Pipeline API that lets you load a dataset, apply models, normalize text, compute metrics and explore results — all in a consistent >> interface.

from plantain2asr import GolosDataset, Models, SimpleNormalizer, Metrics, ReportServer

ds   = GolosDataset("data/golos")          # auto-downloads if missing
ds   >> Models.GigaAM_v3()                 # run inference
norm = ds >> SimpleNormalizer()            # normalize text
norm >> Metrics.composite()               # WER, CER, MER, WIL, WIP, Accuracy…
norm.to_pandas()                           # pandas DataFrame for further analysis
ReportServer(norm, audio_dir="data/golos").serve()  # interactive browser report

Install

# Core — dataset loading + WER/CER metrics (no GPU required)
pip install plantain2asr

# + GigaAM v2/v3 models
pip install plantain2asr[gigaam]

# + Whisper (HuggingFace)
pip install plantain2asr[whisper]

# + deep analysis tools (pandas, bert-score, POS-analysis…)
pip install plantain2asr[analysis]

# Everything
pip install plantain2asr[all]

Quick Start

Load a dataset

from plantain2asr import GolosDataset, DagrusDataset, NeMoDataset

# GOLOS test set — auto-downloads on first run (~2.5 GB)
ds = GolosDataset("data/golos")

# DaGRuS (Dagestani Russian Speech corpus)
ds = DagrusDataset("data/dagrus")

# Any NeMo-format JSONL manifest
ds = NeMoDataset("data/my_dataset")

Apply a model

from plantain2asr import Models

ds >> Models.GigaAM_v3()                          # GigaAM v3 e2e-RNNT (default)
ds >> Models.GigaAM_v3(model_name="e2e_ctc")      # GigaAM v3 e2e-CTC
ds >> Models.GigaAM_v3(model_name="rnnt")         # GigaAM v3 RNNT
ds >> Models.GigaAM_v2(model_name="v2_rnnt")      # GigaAM v2
ds >> Models.Whisper()                             # Whisper large-v3 RU
ds >> Models.Tone()                                # T-one RussianTone
ds >> Models.Vosk(model_path="models/vosk-ru")    # Vosk (offline, CPU)
ds >> Models.SaluteSpeech()                        # SaluteSpeech API

Results accumulate in sample.asr_results — run multiple models on the same dataset to compare them.

Normalize text

from plantain2asr import SimpleNormalizer, DagrusNormalizer

# General Russian normalization: lowercase, strip punctuation, ё→е
norm = ds >> SimpleNormalizer()

# DaGRuS-specific: handles annotations [laugh], fillers (ага, угу), colloquialisms
norm = ds >> DagrusNormalizer(remove_fillers=False, strip_punctuation=True)

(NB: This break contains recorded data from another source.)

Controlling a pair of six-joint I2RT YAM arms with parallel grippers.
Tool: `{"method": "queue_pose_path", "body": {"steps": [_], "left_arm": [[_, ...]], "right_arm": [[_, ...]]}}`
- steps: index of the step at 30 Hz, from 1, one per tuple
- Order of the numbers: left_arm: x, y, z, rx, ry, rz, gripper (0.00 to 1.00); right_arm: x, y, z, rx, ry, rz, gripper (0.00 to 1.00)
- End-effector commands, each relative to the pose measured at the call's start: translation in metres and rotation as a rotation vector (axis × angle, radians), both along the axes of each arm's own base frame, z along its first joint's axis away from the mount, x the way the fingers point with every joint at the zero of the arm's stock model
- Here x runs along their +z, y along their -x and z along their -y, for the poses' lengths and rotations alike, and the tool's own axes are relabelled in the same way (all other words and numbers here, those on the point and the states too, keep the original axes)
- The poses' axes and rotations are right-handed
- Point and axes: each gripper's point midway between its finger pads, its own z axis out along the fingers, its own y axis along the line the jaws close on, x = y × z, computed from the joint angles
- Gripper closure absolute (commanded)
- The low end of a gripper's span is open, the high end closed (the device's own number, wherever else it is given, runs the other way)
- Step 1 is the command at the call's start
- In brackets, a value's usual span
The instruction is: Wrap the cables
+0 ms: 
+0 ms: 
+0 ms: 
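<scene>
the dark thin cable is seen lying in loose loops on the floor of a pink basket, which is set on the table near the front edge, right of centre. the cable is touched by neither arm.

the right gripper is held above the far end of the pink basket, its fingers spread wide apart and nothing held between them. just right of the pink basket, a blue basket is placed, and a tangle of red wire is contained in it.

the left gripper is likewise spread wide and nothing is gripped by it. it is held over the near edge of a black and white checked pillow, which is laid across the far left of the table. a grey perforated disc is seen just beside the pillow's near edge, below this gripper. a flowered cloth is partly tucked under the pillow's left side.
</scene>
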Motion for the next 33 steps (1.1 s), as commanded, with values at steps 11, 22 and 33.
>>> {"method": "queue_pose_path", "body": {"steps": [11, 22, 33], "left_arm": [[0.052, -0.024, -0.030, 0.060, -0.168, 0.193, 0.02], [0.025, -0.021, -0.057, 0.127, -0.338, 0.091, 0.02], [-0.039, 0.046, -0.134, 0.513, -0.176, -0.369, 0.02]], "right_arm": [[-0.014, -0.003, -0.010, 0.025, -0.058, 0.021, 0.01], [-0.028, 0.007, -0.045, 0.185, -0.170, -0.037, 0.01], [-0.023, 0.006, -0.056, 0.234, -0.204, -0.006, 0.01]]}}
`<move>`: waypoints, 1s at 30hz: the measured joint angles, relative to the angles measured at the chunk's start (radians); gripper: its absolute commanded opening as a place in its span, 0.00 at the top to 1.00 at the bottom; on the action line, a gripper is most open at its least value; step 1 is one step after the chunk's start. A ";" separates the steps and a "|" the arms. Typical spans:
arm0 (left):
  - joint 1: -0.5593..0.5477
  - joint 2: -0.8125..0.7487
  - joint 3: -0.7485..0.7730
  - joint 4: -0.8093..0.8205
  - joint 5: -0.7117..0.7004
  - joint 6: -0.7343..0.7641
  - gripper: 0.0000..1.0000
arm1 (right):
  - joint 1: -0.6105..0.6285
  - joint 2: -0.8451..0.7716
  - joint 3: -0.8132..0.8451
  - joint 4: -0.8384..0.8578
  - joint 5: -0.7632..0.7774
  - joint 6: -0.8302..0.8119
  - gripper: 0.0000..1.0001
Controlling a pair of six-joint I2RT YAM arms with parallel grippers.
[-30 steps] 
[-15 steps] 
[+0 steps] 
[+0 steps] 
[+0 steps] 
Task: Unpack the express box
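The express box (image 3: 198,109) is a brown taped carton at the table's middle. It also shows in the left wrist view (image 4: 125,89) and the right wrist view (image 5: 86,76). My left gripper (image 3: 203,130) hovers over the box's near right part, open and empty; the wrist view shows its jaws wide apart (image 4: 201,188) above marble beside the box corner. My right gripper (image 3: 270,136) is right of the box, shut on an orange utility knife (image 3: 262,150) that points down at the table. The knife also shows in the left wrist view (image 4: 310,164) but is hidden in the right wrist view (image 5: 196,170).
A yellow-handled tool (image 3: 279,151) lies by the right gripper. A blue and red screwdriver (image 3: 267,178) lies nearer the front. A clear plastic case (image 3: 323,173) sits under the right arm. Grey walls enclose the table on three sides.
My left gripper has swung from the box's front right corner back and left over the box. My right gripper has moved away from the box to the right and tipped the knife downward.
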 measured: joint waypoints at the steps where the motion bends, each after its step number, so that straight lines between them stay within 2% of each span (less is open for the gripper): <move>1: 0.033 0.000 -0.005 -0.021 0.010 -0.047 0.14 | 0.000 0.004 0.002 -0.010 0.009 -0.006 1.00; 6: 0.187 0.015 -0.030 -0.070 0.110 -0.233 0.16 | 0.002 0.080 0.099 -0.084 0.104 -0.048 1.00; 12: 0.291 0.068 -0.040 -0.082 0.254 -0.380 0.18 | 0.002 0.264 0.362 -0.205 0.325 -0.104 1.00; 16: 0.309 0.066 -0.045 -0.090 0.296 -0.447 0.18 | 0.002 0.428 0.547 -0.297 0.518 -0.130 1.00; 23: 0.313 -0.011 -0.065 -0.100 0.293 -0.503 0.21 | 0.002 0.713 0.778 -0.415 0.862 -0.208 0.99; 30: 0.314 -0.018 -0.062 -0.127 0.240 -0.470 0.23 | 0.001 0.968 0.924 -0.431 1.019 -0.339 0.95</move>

Normalization creates a new dataset view — the original ds is untouched.

Compute metrics

from plantain2asr import Metrics

norm >> Metrics.composite()   # WER, CER, MER, WIL, WIP, Accuracy, IDR, LengthRatio

Metrics are stored per-sample in sample.asr_results[model]["metrics"].

Explore results

# Pandas DataFrame — one row per (sample, model)
df = norm.to_pandas()
df.groupby("model")[["WER", "CER", "Accuracy"]].mean().sort_values("WER")

# Word-level error breakdown
from plantain2asr import WordErrorAnalyzer
norm >> WordErrorAnalyzer(model_name="GigaAM-v3-e2e-rnnt", top_n=20)

# Interactive browser report: metrics table + error frequency + diff view
from plantain2asr import ReportServer
ReportServer(norm, audio_dir="data/golos").serve()

Load pre-computed results

Run inference on a GPU machine, transfer JSONL files, load here:

ds.load_model_results("GigaAM-v3-rnnt", "results/GigaAM-v3-rnnt_results.jsonl")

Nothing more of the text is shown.